TASK TO COMPLETE
Print the whole listing again, exactly as it stands.

AVAILABLE DATA
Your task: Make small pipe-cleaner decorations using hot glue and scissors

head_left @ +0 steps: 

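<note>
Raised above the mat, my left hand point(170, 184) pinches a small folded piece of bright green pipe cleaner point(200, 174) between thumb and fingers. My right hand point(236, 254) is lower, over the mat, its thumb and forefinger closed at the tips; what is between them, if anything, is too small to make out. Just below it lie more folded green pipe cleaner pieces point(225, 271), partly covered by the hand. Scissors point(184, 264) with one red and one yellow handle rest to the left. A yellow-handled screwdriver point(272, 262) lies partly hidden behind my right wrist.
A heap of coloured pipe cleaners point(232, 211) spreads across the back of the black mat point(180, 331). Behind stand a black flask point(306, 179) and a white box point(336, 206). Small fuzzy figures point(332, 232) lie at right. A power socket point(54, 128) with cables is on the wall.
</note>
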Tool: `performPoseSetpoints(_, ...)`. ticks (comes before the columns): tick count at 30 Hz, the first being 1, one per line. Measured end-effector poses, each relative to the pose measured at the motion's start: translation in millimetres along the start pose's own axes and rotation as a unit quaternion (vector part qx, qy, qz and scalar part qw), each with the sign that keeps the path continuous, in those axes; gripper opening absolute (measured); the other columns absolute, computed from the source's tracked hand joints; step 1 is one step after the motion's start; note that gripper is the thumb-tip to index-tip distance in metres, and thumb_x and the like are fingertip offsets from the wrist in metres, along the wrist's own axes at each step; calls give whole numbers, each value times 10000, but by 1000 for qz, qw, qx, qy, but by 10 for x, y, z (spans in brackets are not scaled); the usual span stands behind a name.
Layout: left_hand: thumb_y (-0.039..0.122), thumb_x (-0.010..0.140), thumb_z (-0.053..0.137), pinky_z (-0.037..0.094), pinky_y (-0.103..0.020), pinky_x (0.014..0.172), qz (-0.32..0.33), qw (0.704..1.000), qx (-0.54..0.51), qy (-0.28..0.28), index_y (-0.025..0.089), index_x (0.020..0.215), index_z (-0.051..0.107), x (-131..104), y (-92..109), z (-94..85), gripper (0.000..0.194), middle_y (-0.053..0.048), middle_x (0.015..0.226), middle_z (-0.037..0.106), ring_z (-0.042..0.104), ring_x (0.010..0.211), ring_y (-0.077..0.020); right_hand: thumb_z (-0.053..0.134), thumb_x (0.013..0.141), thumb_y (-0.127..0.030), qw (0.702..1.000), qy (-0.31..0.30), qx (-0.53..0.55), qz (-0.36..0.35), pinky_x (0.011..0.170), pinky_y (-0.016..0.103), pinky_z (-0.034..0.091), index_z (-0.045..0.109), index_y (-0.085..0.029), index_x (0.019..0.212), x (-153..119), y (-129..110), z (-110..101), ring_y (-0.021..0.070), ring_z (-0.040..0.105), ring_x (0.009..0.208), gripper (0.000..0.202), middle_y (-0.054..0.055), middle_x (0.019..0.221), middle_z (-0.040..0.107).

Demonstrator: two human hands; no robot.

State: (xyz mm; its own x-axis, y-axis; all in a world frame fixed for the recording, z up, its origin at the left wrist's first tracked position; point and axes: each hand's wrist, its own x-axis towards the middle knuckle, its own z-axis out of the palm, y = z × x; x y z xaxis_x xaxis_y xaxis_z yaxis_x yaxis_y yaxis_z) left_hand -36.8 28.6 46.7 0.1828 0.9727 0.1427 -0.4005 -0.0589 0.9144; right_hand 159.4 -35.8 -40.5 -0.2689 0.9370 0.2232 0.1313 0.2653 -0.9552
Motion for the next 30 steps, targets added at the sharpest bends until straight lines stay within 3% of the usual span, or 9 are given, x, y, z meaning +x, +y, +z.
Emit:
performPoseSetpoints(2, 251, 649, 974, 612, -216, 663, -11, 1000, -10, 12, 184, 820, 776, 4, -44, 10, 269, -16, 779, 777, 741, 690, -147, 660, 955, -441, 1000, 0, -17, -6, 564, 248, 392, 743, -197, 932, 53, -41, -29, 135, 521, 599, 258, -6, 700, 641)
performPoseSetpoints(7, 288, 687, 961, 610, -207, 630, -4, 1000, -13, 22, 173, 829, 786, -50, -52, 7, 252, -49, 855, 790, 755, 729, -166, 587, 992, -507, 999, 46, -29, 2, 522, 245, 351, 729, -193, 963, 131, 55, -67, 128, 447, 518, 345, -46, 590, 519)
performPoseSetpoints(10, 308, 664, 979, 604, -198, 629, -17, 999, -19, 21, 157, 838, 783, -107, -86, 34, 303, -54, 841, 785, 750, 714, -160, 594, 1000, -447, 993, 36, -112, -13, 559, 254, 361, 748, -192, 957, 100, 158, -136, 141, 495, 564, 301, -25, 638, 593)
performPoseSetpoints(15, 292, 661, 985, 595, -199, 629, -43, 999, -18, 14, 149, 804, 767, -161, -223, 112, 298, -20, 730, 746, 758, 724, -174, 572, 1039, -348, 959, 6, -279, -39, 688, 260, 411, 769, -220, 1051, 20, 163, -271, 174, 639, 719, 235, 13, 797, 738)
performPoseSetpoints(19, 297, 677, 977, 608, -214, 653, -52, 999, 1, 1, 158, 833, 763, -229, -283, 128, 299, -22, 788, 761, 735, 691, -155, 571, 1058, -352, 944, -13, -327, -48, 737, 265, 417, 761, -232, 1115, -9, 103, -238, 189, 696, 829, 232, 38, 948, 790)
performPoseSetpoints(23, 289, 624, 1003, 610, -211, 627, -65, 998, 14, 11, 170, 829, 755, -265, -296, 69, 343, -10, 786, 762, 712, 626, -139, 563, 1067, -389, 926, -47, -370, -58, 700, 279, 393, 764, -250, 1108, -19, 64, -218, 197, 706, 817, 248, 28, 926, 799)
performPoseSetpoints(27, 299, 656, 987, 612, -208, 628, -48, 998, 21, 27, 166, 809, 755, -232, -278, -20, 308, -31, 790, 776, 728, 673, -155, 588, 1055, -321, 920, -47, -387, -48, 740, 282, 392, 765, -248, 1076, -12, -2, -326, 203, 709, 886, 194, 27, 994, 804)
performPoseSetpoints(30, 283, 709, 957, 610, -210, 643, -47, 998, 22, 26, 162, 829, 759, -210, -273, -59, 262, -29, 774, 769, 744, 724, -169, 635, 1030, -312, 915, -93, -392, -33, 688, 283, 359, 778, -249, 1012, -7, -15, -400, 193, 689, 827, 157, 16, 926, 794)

OUTPUT OF THE EXERCISE
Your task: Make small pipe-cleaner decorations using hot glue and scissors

head_left @ +0 steps: 

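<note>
Raised above the mat, my left hand point(170, 184) pinches a small folded piece of bright green pipe cleaner point(200, 174) between thumb and fingers. My right hand point(236, 254) is lower, over the mat, its thumb and forefinger closed at the tips; what is between them, if anything, is too small to make out. Just below it lie more folded green pipe cleaner pieces point(225, 271), partly covered by the hand. Scissors point(184, 264) with one red and one yellow handle rest to the left. A yellow-handled screwdriver point(272, 262) lies partly hidden behind my right wrist.
A heap of coloured pipe cleaners point(232, 211) spreads across the back of the black mat point(180, 331). Behind stand a black flask point(306, 179) and a white box point(336, 206). Small fuzzy figures point(332, 232) lie at right. A power socket point(54, 128) with cables is on the wall.
</note>
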Tool: `performPoseSetpoints(_, ...)`. ticks (comes before the columns): tick count at 30 Hz, the first being 1, one per line. Measured end-effector poses, each relative to the pose measured at the motion's start: translation in millimetres along the start pose's own axes and rotation as a unit quaternion (vector part qx, qy, qz and scalar part qw), each with the sign that keeps the path continuous, in those axes; gripper opening absolute (measured); the other columns absolute, computed from the source's tracked hand joints; step 1 is one step after the motion's start; note that gripper is the thumb-tip to index-tip distance in metres, and thumb_x and the like are fingertip offsets from the wrist in metres, along the wrist's own axes at each step; calls give whole numbers, each value times 10000, but by 1000 for qz, qw, qx, qy, but by 10 for x, y, z (spans in brackets are not scaled); the usual span stands behind a name.
Layout: left_hand: thumb_y (-0.039..0.122), thumb_x (-0.010..0.140), thumb_z (-0.053..0.137), pinky_z (-0.037..0.094), pinky_y (-0.103..0.020), pinky_x (0.014..0.172), qz (-0.32..0.33), qw (0.704..1.000), qx (-0.54..0.51), qy (-0.28..0.28), index_y (-0.025..0.089), index_x (0.020..0.215), index_z (-0.051..0.107), x (-131..104), y (-92..109), z (-94..85), gripper (0.000..0.194), middle_y (-0.053..0.048), middle_x (0.015..0.226), middle_z (-0.037..0.106), ring_z (-0.042..0.104), ring_x (0.010..0.211), ring_y (-0.077..0.020); right_hand: thumb_z (-0.053..0.134), thumb_x (0.013..0.141), thumb_y (-0.127..0.030), qw (0.702..1.000), qy (-0.31..0.30), qx (-0.53..0.55), qz (-0.36..0.35), pinky_x (0.011..0.170), pinky_y (-0.016..0.103), pinky_z (-0.034..0.091), index_z (-0.045..0.109), index_y (-0.085..0.029), index_x (0.019..0.212), x (-153..119), y (-129..110), z (-110..101), ring_y (-0.021..0.070), ring_z (-0.040..0.105), ring_x (0.009..0.208), gripper (0.000..0.202), middle_y (-0.054..0.055), middle_x (0.019..0.221), middle_z (-0.040..0.107).

Demonstrator: two human hands; no robot.

State: (xyz mm; its own x-axis, y-axis; all in a world frame fixed for the recording, z up, its origin at the left wrist's first tracked position; point and axes: each hand's wrist, its own x-axis towards the middle knuckle, its own z-axis out of the palm, y = z × x; x y z xaxis_x xaxis_y xaxis_z yaxis_x yaxis_y yaxis_z) left_hand -36.8 28.6 46.7 0.1828 0.9727 0.1427 -0.4005 -0.0589 0.9144; right_hand 159.4 -35.8 -40.5 -0.2689 0.9370 0.2232 0.1313 0.2653 -0.9552
Motion for the next 30 steps, targets added at the sharpest bends until straight lines stay within 3% of the usual span, or 9 are given, x, y, z meaning +x, +y, +z.
Emit:
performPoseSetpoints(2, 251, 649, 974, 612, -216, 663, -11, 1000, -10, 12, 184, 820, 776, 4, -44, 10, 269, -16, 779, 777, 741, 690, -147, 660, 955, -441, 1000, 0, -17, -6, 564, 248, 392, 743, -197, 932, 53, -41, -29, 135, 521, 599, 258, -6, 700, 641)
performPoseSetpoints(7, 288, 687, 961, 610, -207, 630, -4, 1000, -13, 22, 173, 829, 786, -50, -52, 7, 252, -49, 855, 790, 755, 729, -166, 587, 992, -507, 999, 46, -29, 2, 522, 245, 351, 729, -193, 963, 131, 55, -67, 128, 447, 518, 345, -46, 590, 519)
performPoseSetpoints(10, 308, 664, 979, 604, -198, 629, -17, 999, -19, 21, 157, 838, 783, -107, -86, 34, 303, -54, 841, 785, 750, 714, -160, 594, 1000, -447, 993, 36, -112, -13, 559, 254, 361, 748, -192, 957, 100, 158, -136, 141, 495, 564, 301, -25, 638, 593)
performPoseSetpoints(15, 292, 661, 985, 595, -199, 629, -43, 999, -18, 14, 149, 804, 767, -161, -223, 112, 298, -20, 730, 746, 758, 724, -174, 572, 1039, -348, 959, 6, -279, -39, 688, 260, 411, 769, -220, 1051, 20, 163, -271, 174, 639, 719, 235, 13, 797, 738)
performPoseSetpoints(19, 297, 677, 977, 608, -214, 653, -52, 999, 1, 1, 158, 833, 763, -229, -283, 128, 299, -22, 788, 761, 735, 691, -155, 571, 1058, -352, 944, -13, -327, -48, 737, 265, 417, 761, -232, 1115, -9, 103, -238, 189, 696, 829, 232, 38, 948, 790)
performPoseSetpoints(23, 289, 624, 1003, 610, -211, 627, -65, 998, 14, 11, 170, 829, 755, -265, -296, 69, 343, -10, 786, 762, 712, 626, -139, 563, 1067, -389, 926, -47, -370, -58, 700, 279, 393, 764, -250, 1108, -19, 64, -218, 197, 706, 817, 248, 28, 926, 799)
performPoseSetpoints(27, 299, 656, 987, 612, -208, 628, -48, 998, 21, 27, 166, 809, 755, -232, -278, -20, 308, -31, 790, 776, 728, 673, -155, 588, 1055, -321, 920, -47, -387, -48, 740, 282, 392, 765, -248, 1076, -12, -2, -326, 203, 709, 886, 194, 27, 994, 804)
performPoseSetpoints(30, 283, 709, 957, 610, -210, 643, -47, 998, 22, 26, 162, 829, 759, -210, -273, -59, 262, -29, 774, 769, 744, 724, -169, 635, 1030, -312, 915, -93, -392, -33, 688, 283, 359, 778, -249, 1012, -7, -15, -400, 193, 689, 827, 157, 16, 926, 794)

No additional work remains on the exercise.